BAC prepares to offer community-access TV
Appeal Staff Writer
The Brewery Arts Center expects to wrap up negotiations with Carson City for community-access television services this week.
A contract should be presented to the Board of Supervisors on June 15, if the board OKs the contract the art center’s operation can begin July 1.
Then, “we’ll be able to start doing business from the basement,” said John Procaccini, executive director of the center. The studio is being constructed in the basement of the art center’s Performance Hall, 511 W. King St.
“We’re all working toward what’s best for maintaining and improving community-access television,” he said. “Right now, the city and us seem to be on the same page to improve it.”
The new community-access service will start out small.
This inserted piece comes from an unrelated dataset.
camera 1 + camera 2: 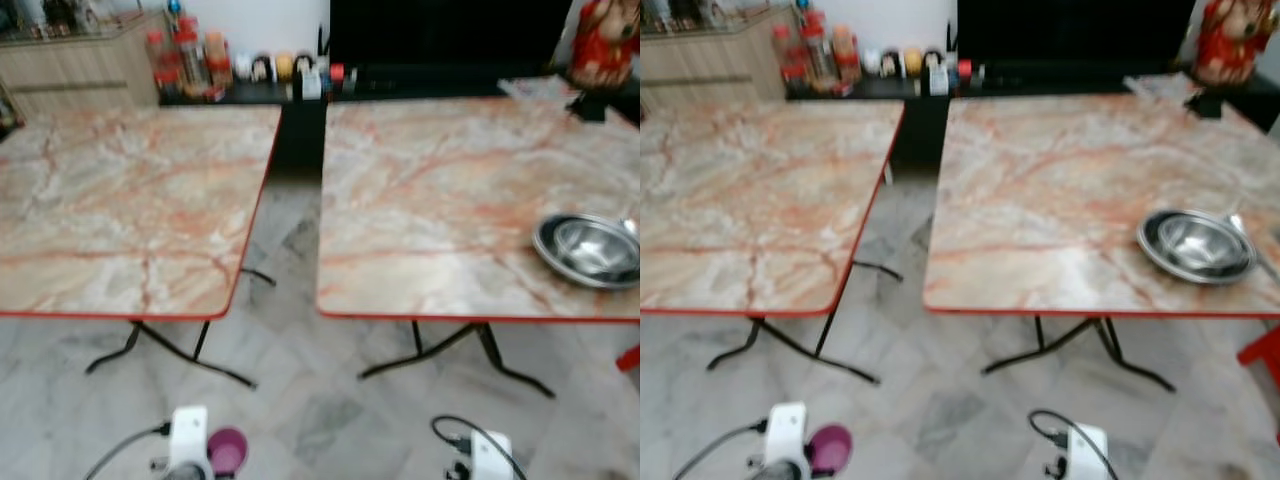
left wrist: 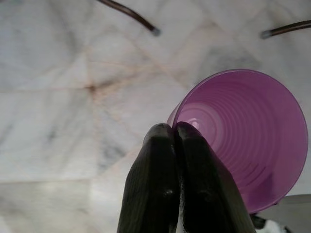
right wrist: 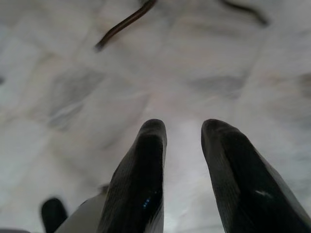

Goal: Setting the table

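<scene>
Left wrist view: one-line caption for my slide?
Left gripper pinches the purple cup by its rim above the marble floor.

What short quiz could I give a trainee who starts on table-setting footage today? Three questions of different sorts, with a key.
1. True or false: the left gripper is shut on the rim of the purple cup.
2. Multiple choice: the steel bowl sits on A) the left table, B) the right table, C) the floor.
3. Fill in: the right gripper hangs over the marble floor with its fingers ____.

Key: 1 true; 2 B; 3 open, holding nothing.
</scene>
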Robot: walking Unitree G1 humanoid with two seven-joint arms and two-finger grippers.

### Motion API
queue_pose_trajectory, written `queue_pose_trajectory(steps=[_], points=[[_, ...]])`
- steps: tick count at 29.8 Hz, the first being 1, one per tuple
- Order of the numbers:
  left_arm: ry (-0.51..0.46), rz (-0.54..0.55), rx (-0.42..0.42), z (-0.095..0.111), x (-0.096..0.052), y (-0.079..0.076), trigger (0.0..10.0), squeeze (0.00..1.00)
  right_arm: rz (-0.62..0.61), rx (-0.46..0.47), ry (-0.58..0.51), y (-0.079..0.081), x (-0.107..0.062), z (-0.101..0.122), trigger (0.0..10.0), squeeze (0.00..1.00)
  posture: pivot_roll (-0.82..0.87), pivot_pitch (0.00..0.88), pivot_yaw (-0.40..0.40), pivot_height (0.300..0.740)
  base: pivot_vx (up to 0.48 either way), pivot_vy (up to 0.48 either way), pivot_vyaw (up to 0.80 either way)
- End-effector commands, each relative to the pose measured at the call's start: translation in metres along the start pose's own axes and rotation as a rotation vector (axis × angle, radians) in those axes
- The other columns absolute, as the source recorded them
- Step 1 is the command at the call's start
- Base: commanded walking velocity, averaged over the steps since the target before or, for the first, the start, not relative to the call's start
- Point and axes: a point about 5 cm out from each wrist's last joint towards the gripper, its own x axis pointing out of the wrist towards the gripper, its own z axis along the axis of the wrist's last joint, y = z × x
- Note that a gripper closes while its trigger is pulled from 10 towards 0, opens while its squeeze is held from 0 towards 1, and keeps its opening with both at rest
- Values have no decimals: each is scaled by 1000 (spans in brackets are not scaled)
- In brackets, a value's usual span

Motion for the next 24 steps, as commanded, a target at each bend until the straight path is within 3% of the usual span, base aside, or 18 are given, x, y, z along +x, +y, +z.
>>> queue_pose_trajectory(steps=[1,24], points=[[4,24,4,-1,0,10,10000,0,23,14,9,10,0,-3,10000,0,-86,0,24,740,0,-472,0],[0,6,5,-1,-1,8,10000,0,13,21,14,7,-1,-6,10000,0,-95,0,22,740,0,-471,0]])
Live programs will originate from the Sierra Room in the Carson City Community Center, where many city government meetings of boards, committees and commissions now are shown live on channels 10 and 26.
No live programming will originate from the arts center, however, because there is no fiber-optic cable allowing for it. The center needs approximately 400 feet of cable installed between the studio and a nearby connection site before live programming can be broadcast from there.
What the center initially will do from their home base is film programs for airing later, offer classes in broadcast arts, do on-site commercial television production and conduct business, Procaccini said.
The city’s original contract is for $110,000. It will also pay additional costs to replace control room equipment removed from the community center once Sierra Nevada Cable Access Television, SNCAT, the current operator, completes its contract for service June 30.
“Whatever’s needed to keep the channels going,” said City Manager Linda Ritter. “It’s an important service.”
The center originally sought to raise $275,000 to start programming, and anticipated receiving a total of $183,000 from the city, Charter Communications, and any available grants and donations that could be obtained to do the government programming and other public offerings, Procaccini said.
“The unknown element is Charter,” Ritter said. “They will benefit from this type of arrangement, too.”
Talks between the city and Charter for providing the city with overall cable service, however, have been ongoing since mid-2002. An agreement may not be reached until new federal legislation concerning the cable industry is created. Part of this agreement will include provisions for community access service, she said.
SNCAT took over the city’s community-access service Jan. 1, after the troubled Carson Access Television Foundation’s contract with the city wasn’t renewed. The foundation’s contract ended Dec. 31.